On April 4, 2017, the Facility AI Borrower, among others, and The Bank of Nova Scotia as facility agent entered into a $1,800.0 million additional facility accession agreement (the “
AI Accession Agreement
”) pursuant to the Credit Agreement. Under the terms of the AI Accession Agreement, certain lenders agreed to provide a $1,800.0 million term loan facility (“
Facility AI
”) to the Facility AI Borrower. The final maturity date for Facility AI is June 30, 2025. Facility AI bears interest at a rate of LIBOR plus 2.75% subject to a LIBOR floor of 0.00%. Facility AI can be used by the Facility AI Borrower for general corporate purposes and/or working capital purposes including the refinancing, repayment or prepayment of existing indebtedness of any member of the Telenet group including the payment of fees and expenses in connection with the refinancing.
The advances made under Facility AH will be issued with an original issue discount fee such that they are issued at a price of 99.75% of the principal amount of each Facility AI advance on the relevant utilization date. The advances made under Facility AI will be issued with an original issue discount fee such that they are issued at a price of 99.75% of the principal amount of each Facility AI advance on the relevant utilization date.

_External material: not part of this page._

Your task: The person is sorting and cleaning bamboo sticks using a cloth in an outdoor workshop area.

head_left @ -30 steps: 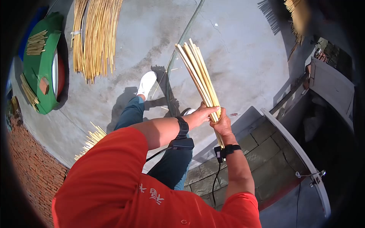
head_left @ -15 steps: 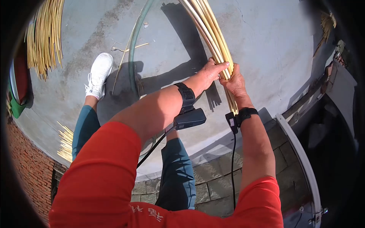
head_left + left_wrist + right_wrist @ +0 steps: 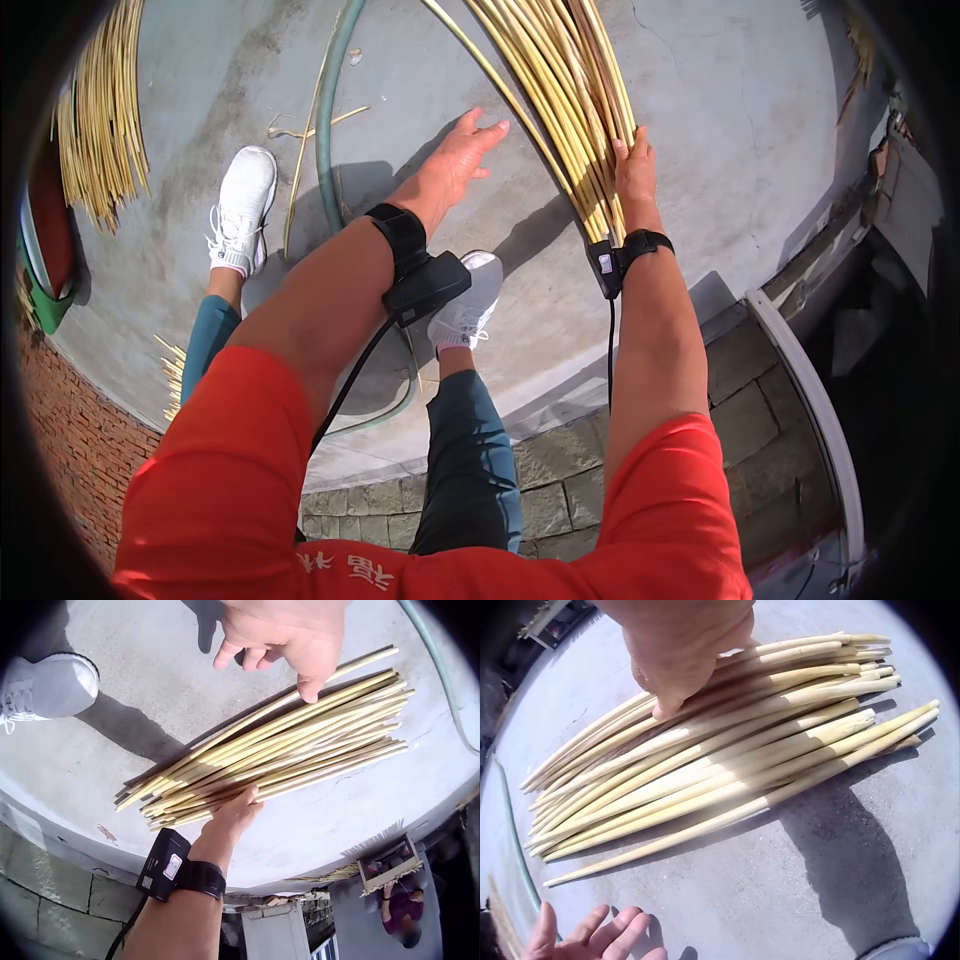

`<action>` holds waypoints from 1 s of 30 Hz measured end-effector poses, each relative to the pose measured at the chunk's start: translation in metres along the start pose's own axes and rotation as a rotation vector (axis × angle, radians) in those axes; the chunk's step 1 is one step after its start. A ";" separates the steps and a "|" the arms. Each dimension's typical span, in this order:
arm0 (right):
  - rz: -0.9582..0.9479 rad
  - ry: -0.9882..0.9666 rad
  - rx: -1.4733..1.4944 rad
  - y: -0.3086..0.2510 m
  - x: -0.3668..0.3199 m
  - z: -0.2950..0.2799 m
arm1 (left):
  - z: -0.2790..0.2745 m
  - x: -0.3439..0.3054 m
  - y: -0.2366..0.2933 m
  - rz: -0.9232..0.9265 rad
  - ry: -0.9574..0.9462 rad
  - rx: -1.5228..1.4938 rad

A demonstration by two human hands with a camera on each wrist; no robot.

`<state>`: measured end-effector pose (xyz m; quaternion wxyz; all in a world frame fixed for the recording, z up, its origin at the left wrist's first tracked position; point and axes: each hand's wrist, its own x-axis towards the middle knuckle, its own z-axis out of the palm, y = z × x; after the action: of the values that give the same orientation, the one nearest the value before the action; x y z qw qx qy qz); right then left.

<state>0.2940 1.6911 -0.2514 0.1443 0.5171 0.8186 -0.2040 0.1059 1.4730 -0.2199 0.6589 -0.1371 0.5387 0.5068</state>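
A bundle of peeled, pale-yellow sticks [image 3: 560, 100] lies fanned out on the grey concrete. My left hand [image 3: 455, 165] is held away to the left of it, fingers spread and holding nothing. The left hand [image 3: 285, 634] also shows at the top of the left wrist view. On the bundle's right edge rests my right hand [image 3: 637, 180], fingers fairly straight. The right wrist view has that right hand [image 3: 686, 652] over the far side of the sticks [image 3: 727, 765], its thumb touching them; its other fingers are partly hidden.
A green hose [image 3: 328, 120] runs along the concrete beside the white shoes [image 3: 240, 205]. More long sticks [image 3: 105, 120] lie at upper left. Paving stones and a white-railed edge [image 3: 810, 390] border the lower right. A person [image 3: 405, 915] appears far off in the left wrist view.
Both hands gripped the bundle together earlier. The bundle has been lowered to the ground and has fanned out. My left hand has let go and moved left; the right remains at the sticks.
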 end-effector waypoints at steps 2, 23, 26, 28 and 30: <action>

The net proceeds of such advances under Facility AH and Facility AI will be used to prepay in full (i) the €1,600.0 million ($1,707.8 million at the April 4, 2017 exchange rate) outstanding amount under Telenet Facility AE and (ii) the $1,500.0 million outstanding amount under Telenet Facility AF.
The AH Accession Agreement and the AI Accession Agreement provide that the lenders under Facility AH and Facility AI consent to the amendments to the covenants and other provisions of the Credit Agreement and the Finance Documents (as defined in the Credit Agreement) outlined in the AH Accession Agreement and the AI Accession Agreement (including in the schedules thereto). Once the consent of the requisite lenders is obtained under the Credit Agreement, such amendments may be implemented at the election of Telenet BVBA.
The foregoing descriptions of (i) Facility AH and the transactions contemplated thereby are not complete and are subject to and qualified in their entirety by reference to the AH Accession Agreement, a copy of which is attached hereto at Exhibit 4.1, and (ii) Facility AI and the transactions contemplated thereby are not complete and are subject to and qualified in their entirety by reference to the AI Accession Agreement, a copy of which is attached hereto at Exhibit 4.2.